F.J : C’est souvent une question discutée avec les étudiants et les étudiantes : est-ce qu’iels font du design pour répondre à un engagement politique, pour activer des valeurs ou est-ce qu’ils le font parce qu’ils ont une image du design de revue qui se traduit souvent par de la création de besoins, de l’invention de nouveaux objets pour chaque problème nouveau... Les enseignants ont parfois aussi leur part de responsabilité parce qu'ils ont été formés à un design plus classique voir commercial, et le design dont on parle ici convoque plus des questions de systèmes produits-service que de simples produits et des enjeux sur les systèmes d’acteurs, de politiques publiques... Cela suppose aussi une évolution du corps enseignant dans le monde du design.

4. Commun et tiers-lieu de recherche

T.LD : Les précédentes décennies ont vu fleurir des hackerspaces, puis des mackerspaces — sous forme de FabLabs, par exemple. Dans le cadre de notre enquête, imaginons un commun qui réunirait designers, chercheurs et usagers au sein d’un tiers-lieu dédié à la recherche pratique et théorique en design. S’il existait, participeriez-vous à ce type de commun ?

F.J : Oui, maintenant j’ai l’impression qu’un certain nombre de communautés fonctionnent comme ça, des communautés de design autour de l’innovation sociale, par exemple le réseau DESIS : Design for Social Innovation and Sustainability qui réunit une cinquantaine d’écoles de design dans le monde : pour moi, c’est un commun tel que vous le décrivez, qui est plus basé sur un collectif d’écoles qui travaillent ensemble avec des jeunes chercheurs qui collaborent dans des projets de partenariat multinationaux.

Dans notre cas particulier travailler dans des accords-cadres portés par des collectivités nous permet de mettre ensemble designers, sciences cognitives, évaluation des politiques publique.

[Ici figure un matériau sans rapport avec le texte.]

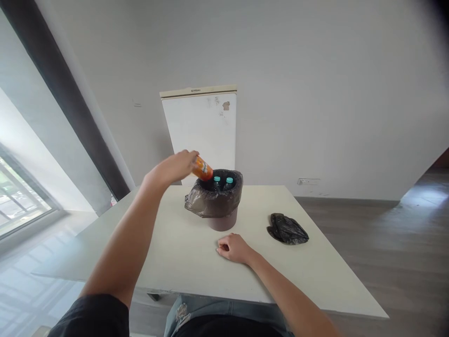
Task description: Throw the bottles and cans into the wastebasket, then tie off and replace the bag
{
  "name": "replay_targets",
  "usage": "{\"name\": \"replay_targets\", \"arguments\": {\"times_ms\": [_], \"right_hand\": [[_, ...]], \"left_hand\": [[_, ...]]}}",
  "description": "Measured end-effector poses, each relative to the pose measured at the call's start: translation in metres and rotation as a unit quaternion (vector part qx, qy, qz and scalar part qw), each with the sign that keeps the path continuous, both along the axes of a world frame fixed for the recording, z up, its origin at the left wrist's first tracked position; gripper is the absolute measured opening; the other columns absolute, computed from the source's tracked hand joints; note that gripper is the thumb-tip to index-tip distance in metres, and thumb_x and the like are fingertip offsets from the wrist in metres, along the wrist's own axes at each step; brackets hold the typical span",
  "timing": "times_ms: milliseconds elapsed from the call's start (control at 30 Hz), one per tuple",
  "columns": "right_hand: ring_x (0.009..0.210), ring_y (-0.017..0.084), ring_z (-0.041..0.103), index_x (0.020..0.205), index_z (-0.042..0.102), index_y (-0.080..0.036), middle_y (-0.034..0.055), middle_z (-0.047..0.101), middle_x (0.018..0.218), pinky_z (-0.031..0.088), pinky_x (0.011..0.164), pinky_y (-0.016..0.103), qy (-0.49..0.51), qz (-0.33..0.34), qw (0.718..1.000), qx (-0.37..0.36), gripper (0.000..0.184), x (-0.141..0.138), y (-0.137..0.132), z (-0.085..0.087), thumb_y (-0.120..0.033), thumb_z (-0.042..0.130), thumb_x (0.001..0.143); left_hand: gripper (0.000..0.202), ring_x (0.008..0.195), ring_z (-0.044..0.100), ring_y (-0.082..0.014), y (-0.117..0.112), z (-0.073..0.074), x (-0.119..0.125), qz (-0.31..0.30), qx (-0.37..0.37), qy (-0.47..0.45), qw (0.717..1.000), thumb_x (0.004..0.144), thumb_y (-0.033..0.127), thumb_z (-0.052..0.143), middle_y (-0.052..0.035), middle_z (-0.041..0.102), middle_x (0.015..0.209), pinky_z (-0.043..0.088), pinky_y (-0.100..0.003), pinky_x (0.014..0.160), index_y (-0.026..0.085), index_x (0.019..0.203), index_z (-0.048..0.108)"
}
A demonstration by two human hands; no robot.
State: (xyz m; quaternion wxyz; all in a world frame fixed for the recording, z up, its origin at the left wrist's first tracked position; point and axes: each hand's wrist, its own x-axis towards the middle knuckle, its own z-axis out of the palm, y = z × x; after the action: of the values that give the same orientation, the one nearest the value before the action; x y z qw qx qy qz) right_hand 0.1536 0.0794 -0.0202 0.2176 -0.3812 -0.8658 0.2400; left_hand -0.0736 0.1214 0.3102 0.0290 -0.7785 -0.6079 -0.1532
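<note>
My left hand (180,166) grips an orange bottle (202,167) with a red end, tilted down over the left side of the trash bin (223,223). A dark plastic bag (217,202) lines the bin and folds out over its rim. Inside stand two bottles with teal caps, the left bottle (217,181) and the right bottle (229,182); their lower parts are hidden. On the table in front of the bin rests my right hand (234,248), its fingers curled, with nothing visible in them.
A crumpled black plastic bag (287,229) lies on the white table (196,267), right of the bin. Behind the table stands a white refrigerator (203,124) against the wall. A window (21,196) is at the left; wooden floor (368,234) shows at the right.
</note>
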Motion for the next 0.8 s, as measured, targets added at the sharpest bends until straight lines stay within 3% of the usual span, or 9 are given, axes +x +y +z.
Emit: {"name": "replay_targets", "arguments": {"times_ms": [100, 333, 600, 800], "right_hand": [[0.06, 0.01, 0.042, 0.065, 0.045, -0.02, -0.0062, 0.051, 0.061, 0.03, 0.068, 0.026, 0.0, 0.004, 1.0, 0.002, 0.032, 0.0, 0.001, 0.0, -0.03, 0.064, 0.089], [0.06, 0.01, 0.042, 0.065, 0.045, -0.02, -0.0067, 0.052, 0.061, 0.029, 0.068, 0.025, -0.002, 0.004, 1.0, 0.0, 0.032, 0.0, 0.004, -0.005, -0.03, 0.066, 0.088], [0.06, 0.01, 0.043, 0.065, 0.046, -0.02, -0.0063, 0.054, 0.062, 0.028, 0.066, 0.025, -0.002, 0.01, 1.0, -0.004, 0.031, 0.0, 0.002, 0.002, -0.028, 0.066, 0.086], [0.061, 0.01, 0.042, 0.065, 0.045, -0.02, -0.006, 0.053, 0.062, 0.028, 0.067, 0.026, -0.002, 0.012, 1.0, -0.008, 0.031, 0.001, 0.001, 0.004, -0.028, 0.065, 0.087]], "left_hand": [[0.051, 0.116, 0.066, -0.0305, 0.011, -0.01, 0.028, -0.077, -0.102, 0.092, 0.988, 0.091, 0.039, 0.061, -0.0098, 0.067, 0.14, 0.048, -0.034, 0.091, 0.029, 0.141, 0.061], [0.049, 0.097, 0.07, -0.0329, 0.033, -0.031, 0.064, -0.066, -0.15, 0.15, 0.975, 0.075, 0.029, 0.074, -0.0146, 0.074, 0.119, 0.049, -0.037, 0.079, 0.026, 0.124, 0.07], [0.041, 0.1, 0.07, -0.0288, 0.057, -0.058, 0.069, -0.117, -0.185, 0.141, 0.965, 0.078, 0.03, 0.075, -0.0086, 0.076, 0.122, 0.05, -0.032, 0.081, 0.03, 0.119, 0.076], [0.04, 0.105, 0.069, -0.0291, 0.045, -0.055, 0.054, -0.108, -0.145, 0.09, 0.979, 0.087, 0.041, 0.07, -0.0109, 0.074, 0.127, 0.05, -0.032, 0.085, 0.026, 0.123, 0.072]]}}
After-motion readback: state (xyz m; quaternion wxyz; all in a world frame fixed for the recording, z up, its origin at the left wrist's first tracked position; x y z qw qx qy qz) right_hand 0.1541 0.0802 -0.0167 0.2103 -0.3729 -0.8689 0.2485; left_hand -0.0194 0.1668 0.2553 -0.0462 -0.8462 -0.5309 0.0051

J’ai toujours avec mes collègues, poussé « Stratégic Design Scénario » comme étant une structure qui doit trouver un minimum de rentabilité mais qui n’est pas une entreprise lucrative. Elle réinvesti une bonne partie de ses moyens dans des activités de capitalisation, de publications. Je pourrais dire que la totalité ou la quasi-totalité des publications sur notre site sont des publications qui sont produites sur nos marges et distribuées en Creative common .


  1. Tristan Le Dem est étudiant en Master 2 « Design, Arts, Médias », à Paris 1 Panthéon-Sorbonne, promotion 2024-2025.